| 
                              Bismillahirrahmanirrahim   ALLAH SEVGİSİ   Musa AYDIN   İnsan gönlünün idrak edip 
                              varabileceği en yüce ve kutsal duygu Allah 
                              sevgisidir. İyilik güzellik ve kemali sevmek 
                              insanın fıtratında koyulan bir şeydir. Sonsuz 
                              güzellik ve kemal ise Hak Teala'ya mahsustur. Onda 
                              hiç bir  kusur ve eksiklik mevcut değildir. O 
                              iyiliklerin, kemal ve güzelliklerin kaynağıdır; 
                              herkesin sahip olduğu her türlü iyilik ve güzellik 
                              ondadır. İnsan'ın kalbinde iman nuru tecelli edip 
                              Hak Teala'nın, bütün kemallerin, güzelliklerin ve 
                              iyiliklerin kaynağı olduğuna yakin ederse, onu her 
                              şeyden daha çok sever. Bu yakin ne kadar güçlü ve 
                              şiddetli olursa Allah sevgisi ve aşkı da o kadar 
                              güçlü olur. Nitekim Peygamberler, imamlar ve 
                              Allah’ın velileri yakinleri herkesten daha fazla 
                              olduğu için herkesten daha çok Allah'a aşıktırlar 
                              ve onun yolunda her türlü çileye katlanmaya razı 
                              olurlar. Evet gerçek mu'minler, Allah'ı her şeye 
                              tercih edip onun rızasını kazanmayı en büyük hedef 
                              olarak seçerler. Kur’an-ı Kerim şöyle 
                              buyurmaktadır: “İnsanlar içinde, 
                              Allah’tan başkasını ‘eş ve ortak’ tutanlar vardır 
                              ki, onlar (bu eş ve ortakları) Allah’ı sever gibi 
                              severler. İman edenlerin Allah’a olan sevgisi ise, 
                              daha güçlüdür…” 

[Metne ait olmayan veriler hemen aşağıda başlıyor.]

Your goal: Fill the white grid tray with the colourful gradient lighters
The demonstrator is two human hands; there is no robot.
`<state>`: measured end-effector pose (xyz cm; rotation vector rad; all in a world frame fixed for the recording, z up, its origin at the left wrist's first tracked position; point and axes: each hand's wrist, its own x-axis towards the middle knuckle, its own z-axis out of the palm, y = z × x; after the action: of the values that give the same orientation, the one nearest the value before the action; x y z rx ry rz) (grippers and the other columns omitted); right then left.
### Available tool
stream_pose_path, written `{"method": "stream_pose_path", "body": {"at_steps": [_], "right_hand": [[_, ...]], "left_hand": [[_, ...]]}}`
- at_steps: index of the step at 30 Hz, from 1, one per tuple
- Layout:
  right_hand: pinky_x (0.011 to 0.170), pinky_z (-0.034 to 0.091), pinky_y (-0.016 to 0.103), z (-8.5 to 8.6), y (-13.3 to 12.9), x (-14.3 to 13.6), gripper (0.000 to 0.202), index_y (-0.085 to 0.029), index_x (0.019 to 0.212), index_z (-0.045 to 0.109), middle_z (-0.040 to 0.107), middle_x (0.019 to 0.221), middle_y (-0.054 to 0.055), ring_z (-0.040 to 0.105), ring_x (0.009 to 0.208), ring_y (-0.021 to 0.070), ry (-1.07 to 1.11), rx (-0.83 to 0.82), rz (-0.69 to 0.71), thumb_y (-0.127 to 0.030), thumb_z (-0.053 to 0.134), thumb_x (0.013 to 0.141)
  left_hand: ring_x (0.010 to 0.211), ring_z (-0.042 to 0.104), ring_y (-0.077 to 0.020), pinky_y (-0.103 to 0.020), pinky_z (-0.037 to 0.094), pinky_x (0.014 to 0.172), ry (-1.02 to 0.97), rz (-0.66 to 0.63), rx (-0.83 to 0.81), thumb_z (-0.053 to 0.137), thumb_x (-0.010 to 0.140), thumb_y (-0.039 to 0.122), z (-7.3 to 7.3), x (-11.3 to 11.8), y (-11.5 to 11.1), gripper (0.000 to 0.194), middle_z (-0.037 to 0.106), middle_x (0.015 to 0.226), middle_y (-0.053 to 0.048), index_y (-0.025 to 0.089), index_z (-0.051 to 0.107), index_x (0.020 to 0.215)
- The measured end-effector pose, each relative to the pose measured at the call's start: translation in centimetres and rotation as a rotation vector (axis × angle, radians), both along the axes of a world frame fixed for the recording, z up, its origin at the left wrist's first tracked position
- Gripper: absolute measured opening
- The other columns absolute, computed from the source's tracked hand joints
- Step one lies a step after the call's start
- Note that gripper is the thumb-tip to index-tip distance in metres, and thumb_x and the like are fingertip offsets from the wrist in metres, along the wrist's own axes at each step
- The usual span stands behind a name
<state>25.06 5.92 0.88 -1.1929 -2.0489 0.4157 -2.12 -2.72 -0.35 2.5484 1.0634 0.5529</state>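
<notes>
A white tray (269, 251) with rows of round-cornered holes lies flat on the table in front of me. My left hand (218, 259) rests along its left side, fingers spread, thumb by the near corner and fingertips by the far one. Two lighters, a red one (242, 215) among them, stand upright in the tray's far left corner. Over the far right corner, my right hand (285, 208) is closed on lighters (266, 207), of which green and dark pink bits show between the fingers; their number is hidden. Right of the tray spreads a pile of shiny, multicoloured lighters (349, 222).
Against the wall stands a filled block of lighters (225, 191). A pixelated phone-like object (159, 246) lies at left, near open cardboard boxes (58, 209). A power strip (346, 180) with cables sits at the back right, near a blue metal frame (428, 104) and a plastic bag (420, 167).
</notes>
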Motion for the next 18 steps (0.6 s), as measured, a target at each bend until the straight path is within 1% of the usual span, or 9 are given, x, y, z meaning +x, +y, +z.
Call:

                              (Bakara, 165)   Yine Tevbe suresinde Allah-u 
                              Teala şöyle buyurmuşlardır:  “(Ey resulüm), deki: Eğer 
                              babalarınız çocuklarınız, eşleriniz, 
                              akrabalarınız, kazandığınız mallar, az kar 
                              getireceğinden korktuğunuz ticaret ve hoşunuza 
                              giden evler, sizlere Allah'tan, O’nun resulünden 
                              ve onun yolunda cihat etmekten size daha sevimli 
                              ise, artık Allah'ın emri gelinceye kadar bekleye 
                              durun Allah fasıkları hidayet etmez.” 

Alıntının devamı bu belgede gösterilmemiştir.